The research programme will benefit the UK and world wide human population through improvements in health care, specifically through the development of new approaches to the diagnosis, and fundamental understanding of oesophageal, cervical and prostate cancers and more generally by the development of new techniques for fundamental research into the interactions between pathogens exploited as vectors or novel pharmaceutical-directed therapeutic approaches with healthy and diseased tissue.

More immediately the beneficiaries include all health care professionals; physicians, surgeons, pathologists, radiologists, scientists, nurses and dieticians working with these cancers and instrument manufacturers developing innovative technology for patient benefit.

All three cancers at the focus of the research programme have either a very high incidence or a rapidly increasing incidence in the UK and world population and the key to treating them is to obtain an early diagnosis. Considerable effort and resources have been invested in identifying individuals who are at risk of developing these diseases and there are cytology, biopsy and endoscopy techniques for extracting tissue for analysis. However such screening programmes are expensive. Some £ 200 million a year is needed in the UK alone to maintain the infrastructure to screen for cervical cancer so it is critical to optimize and simplify the technologies involved. Unfortunately the analysis of tissues by standard cytology and histology techniques remains significantly limited for these diseases. Typically for prostate cancer two histologists will only agree on the classification of excised tissue based on the Gleeson scale 50% of the time or less and false positives can lead to serious but unnecessary costly treatment and false negatives can be fatal. There is clearly a need to develop more accurate diagnostics for these diseases and that is a primary aim of this proposal.

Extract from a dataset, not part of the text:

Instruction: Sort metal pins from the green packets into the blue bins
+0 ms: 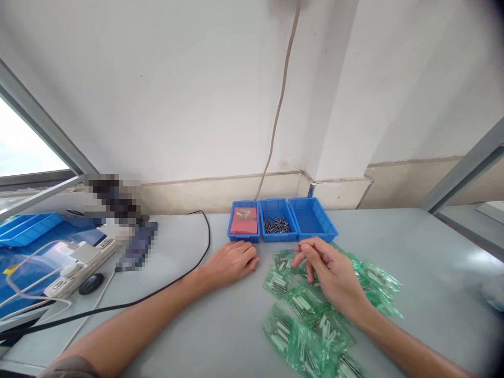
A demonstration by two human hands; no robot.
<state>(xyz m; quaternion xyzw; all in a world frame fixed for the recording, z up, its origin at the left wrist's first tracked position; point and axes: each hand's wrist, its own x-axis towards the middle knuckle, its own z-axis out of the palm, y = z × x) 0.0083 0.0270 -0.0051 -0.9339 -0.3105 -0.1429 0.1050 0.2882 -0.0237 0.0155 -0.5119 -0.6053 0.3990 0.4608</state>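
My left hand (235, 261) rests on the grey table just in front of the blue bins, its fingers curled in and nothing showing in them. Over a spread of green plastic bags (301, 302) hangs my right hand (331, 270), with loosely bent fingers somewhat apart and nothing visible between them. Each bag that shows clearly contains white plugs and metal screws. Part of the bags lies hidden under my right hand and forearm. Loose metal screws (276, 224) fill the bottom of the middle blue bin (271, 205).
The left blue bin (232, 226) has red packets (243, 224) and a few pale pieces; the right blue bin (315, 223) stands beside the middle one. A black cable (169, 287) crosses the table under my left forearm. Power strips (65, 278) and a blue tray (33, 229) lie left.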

One result of this proposal is that the UK will benefit from more informed policy making in the health section and the clinical members of the team are well placed to facilitate this though their membership of appropriate national policy bodies.

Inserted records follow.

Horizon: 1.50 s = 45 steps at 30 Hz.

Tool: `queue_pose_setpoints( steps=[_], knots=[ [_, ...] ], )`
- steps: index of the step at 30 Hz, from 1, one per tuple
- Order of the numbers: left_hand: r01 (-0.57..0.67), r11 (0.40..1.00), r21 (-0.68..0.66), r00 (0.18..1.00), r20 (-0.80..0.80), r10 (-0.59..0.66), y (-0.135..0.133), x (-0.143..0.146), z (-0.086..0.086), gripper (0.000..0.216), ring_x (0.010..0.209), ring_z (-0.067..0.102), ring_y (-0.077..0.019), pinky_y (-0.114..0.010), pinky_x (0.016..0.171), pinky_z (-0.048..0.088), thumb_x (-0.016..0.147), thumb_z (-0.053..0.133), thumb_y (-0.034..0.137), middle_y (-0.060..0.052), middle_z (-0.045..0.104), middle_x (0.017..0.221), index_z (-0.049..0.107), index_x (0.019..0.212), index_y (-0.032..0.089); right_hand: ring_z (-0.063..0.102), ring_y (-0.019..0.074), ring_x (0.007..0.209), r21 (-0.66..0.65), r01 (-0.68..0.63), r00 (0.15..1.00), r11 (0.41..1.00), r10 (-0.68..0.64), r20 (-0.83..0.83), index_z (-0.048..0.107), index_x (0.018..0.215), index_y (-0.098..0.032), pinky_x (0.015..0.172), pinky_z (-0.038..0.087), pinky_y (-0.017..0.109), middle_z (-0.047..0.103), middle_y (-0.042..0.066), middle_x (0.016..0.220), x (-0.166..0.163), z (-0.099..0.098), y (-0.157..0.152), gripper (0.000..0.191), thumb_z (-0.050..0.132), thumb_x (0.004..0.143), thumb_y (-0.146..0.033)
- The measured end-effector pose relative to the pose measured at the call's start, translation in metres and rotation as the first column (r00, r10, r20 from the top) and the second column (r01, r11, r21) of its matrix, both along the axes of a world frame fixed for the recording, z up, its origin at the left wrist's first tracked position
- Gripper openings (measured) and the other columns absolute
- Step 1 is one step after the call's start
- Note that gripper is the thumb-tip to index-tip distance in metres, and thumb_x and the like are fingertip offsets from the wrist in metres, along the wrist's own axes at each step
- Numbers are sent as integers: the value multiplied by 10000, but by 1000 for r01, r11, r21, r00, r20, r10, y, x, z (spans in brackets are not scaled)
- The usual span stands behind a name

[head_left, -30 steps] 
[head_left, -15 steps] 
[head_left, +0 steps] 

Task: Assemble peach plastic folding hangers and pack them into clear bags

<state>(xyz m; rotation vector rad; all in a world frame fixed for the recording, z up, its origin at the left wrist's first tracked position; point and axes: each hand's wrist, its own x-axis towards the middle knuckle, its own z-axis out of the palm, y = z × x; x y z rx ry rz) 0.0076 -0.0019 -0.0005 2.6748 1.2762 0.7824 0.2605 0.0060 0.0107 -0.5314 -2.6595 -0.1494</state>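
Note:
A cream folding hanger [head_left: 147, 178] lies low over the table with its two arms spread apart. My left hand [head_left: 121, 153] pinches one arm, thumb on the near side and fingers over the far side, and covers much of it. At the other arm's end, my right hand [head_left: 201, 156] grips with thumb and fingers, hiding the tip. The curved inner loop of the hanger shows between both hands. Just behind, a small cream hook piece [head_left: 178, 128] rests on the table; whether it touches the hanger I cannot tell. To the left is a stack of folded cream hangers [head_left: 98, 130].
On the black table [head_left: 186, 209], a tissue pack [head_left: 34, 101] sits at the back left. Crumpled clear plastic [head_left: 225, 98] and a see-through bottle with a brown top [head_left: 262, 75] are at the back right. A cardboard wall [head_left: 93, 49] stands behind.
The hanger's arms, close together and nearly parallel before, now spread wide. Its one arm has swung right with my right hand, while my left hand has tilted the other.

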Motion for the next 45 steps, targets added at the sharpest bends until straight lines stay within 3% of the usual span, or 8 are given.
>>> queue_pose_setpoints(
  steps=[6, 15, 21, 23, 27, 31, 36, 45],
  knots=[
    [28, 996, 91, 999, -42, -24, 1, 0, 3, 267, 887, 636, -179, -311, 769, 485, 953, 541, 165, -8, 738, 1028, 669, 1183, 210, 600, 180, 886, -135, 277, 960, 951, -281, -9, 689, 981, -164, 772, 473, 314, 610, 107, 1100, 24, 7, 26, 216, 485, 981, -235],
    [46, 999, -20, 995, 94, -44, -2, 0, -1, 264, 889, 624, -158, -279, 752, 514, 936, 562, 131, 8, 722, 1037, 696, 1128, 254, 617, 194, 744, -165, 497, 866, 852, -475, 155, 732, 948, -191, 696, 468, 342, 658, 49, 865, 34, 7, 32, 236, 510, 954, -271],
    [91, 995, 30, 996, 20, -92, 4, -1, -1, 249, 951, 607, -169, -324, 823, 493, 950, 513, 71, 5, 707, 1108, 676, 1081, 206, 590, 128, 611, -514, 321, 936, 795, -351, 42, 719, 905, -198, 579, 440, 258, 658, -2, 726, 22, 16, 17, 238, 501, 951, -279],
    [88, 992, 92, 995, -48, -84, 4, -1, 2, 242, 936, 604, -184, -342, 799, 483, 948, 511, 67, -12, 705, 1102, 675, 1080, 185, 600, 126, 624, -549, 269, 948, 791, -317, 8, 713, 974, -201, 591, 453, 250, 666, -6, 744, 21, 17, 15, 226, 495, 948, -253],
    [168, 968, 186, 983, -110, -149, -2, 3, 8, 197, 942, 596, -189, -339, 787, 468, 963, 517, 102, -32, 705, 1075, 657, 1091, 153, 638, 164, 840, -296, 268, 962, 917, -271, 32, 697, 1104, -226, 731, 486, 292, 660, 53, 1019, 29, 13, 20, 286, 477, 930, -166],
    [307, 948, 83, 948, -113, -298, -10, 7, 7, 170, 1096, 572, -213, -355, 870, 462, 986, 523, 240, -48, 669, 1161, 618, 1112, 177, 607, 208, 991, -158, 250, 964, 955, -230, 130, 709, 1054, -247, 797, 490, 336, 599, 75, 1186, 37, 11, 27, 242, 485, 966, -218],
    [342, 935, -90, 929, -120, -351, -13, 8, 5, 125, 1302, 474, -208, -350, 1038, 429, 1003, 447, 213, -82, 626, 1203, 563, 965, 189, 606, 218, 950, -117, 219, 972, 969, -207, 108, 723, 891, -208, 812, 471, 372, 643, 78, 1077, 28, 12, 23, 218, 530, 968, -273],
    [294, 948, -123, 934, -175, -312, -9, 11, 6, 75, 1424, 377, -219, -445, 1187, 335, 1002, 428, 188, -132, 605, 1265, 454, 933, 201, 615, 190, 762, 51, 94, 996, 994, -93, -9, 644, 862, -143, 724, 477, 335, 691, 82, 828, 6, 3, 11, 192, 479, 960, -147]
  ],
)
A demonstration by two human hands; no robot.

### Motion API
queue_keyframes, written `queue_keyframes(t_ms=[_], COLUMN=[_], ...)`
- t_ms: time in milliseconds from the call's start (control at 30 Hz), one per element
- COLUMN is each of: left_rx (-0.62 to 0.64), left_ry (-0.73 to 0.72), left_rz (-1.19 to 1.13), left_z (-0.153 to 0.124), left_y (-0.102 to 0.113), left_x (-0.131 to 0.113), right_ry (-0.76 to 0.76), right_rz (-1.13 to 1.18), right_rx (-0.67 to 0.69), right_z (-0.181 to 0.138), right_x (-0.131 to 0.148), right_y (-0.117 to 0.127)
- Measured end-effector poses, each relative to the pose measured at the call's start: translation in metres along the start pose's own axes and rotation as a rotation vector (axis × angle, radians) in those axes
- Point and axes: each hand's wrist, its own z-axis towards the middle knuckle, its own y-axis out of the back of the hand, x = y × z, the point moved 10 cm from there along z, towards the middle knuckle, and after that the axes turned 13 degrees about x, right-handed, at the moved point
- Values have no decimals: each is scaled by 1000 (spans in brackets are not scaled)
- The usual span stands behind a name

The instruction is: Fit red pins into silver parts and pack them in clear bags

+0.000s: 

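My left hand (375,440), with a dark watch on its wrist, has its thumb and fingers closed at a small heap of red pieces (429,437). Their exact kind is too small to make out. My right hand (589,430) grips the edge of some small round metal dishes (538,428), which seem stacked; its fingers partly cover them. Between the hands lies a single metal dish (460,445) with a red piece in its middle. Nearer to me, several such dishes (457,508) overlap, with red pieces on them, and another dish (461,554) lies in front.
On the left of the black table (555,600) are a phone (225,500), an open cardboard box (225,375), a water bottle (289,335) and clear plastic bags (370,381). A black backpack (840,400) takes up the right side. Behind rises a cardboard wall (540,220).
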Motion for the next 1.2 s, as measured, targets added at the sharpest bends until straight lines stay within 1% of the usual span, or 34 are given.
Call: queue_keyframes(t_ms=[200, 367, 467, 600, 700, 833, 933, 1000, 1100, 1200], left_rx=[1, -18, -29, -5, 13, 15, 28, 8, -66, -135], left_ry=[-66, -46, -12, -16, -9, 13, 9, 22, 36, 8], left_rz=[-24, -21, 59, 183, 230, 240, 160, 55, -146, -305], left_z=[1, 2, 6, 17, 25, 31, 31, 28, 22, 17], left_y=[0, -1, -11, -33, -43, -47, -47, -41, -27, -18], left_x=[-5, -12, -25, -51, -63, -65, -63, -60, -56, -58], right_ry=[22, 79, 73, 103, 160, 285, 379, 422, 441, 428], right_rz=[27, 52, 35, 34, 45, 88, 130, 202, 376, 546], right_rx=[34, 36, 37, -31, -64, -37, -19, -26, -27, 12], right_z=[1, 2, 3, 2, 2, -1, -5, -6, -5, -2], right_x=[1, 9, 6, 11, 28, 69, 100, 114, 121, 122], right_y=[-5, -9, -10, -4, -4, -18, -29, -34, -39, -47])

There is a UK and world-wide market for instruments that will deliver improved and more cost effective health care. UK companies are well placed to exploit this market and will benefit from the critical assessment of the potential of infrared (IR) and terahertz (THz) techniques for medical applications, one of the objectives of the proposal. The research programme will advance the development of several low cost portable IR and THz instruments which are expected to be used first as auxiliary instruments in medical practice. Combined with biospectral database for these cancers, and linked with refined data processing algorithms, they will be used by the developers of the instrumentation and medical professionals in clinical trials and if successful will augment, and may eventually replace, existing diagnostic procedures.

The understanding of pathogen-cell and drug-cell interactions and the exploration of a novel means for their direct study have considerable potential for use in the pharmaceutical industry, a sector where the UK is strong, in high-throughput screening in drug development.

Improved IR and THz instruments will find applications across a wide range of fields including security, plasma diagnostics, forensics, quality control, pharmaceutical, medical, automotive and cultural heritage. The industrial exploitation of these technological advances will be facilitated by patent protection of the resulting IPR and the close links between the applicants and instrument companies notably Anasys Instruments, QMC Instruments and TeraView. It is anticipated that this will bring licensing revenue to the collaborating Universities in addition to improving the commercial success of UK industry.